The answer should consist of each line from the data below that includes "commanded".
Top of RECORDS TO USE
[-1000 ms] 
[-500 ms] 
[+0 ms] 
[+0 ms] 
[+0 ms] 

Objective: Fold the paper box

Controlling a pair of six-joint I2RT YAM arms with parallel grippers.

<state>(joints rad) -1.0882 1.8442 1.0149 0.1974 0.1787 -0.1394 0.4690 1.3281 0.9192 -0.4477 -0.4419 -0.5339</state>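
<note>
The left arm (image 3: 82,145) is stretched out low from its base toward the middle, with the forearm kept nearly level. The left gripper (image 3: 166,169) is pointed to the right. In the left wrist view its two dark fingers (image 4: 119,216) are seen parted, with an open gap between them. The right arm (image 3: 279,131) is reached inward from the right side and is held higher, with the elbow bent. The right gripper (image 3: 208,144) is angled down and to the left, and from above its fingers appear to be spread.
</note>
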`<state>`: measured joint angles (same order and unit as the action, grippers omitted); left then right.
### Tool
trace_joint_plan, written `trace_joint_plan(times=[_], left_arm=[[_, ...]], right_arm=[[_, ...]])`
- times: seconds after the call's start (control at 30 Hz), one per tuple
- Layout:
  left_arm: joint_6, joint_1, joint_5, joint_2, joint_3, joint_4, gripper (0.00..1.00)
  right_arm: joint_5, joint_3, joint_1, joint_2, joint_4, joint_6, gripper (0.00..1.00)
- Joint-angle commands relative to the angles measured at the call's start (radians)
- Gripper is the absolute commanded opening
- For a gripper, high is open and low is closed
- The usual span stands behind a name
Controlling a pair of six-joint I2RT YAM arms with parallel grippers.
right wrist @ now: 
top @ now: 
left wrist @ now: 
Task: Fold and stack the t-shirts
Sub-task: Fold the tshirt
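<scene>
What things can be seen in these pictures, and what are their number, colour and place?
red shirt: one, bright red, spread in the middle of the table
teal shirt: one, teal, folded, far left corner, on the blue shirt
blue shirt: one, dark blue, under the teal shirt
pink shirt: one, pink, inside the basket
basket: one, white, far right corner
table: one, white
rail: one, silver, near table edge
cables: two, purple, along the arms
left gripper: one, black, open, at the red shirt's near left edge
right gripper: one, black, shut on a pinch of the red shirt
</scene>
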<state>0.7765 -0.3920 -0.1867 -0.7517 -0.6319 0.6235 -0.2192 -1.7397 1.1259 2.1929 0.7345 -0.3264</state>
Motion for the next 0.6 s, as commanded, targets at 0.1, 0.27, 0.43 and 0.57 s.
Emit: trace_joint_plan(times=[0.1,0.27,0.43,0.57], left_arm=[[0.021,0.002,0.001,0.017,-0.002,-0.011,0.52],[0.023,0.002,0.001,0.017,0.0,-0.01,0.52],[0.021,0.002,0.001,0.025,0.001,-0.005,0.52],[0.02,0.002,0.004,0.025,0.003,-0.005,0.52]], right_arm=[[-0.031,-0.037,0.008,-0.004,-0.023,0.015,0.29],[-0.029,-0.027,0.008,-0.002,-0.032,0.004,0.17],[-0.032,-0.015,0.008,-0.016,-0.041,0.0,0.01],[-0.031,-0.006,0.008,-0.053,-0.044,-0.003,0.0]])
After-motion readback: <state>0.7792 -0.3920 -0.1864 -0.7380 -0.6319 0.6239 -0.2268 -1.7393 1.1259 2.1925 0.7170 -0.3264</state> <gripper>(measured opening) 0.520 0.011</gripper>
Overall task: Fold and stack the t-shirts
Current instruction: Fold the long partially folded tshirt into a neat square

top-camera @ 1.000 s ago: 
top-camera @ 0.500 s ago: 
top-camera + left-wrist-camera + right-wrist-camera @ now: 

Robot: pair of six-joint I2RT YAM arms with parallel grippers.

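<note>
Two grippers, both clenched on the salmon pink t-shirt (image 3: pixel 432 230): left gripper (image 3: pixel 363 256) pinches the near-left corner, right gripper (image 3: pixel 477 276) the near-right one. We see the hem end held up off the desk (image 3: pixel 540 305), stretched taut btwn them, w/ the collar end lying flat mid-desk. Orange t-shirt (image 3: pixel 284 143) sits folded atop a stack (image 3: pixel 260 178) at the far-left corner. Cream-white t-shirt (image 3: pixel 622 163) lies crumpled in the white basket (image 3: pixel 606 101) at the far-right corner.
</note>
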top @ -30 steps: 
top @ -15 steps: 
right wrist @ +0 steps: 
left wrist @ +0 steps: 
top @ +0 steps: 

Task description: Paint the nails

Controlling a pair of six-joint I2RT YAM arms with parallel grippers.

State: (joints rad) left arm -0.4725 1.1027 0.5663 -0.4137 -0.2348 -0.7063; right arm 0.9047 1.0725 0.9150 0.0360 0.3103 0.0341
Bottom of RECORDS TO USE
EXERCISE ANSWER:
- Gripper is the absolute commanded opening
Motion for the next 0.6 s, as commanded, targets at 0.1, 0.27, 0.43 and 0.57 s.

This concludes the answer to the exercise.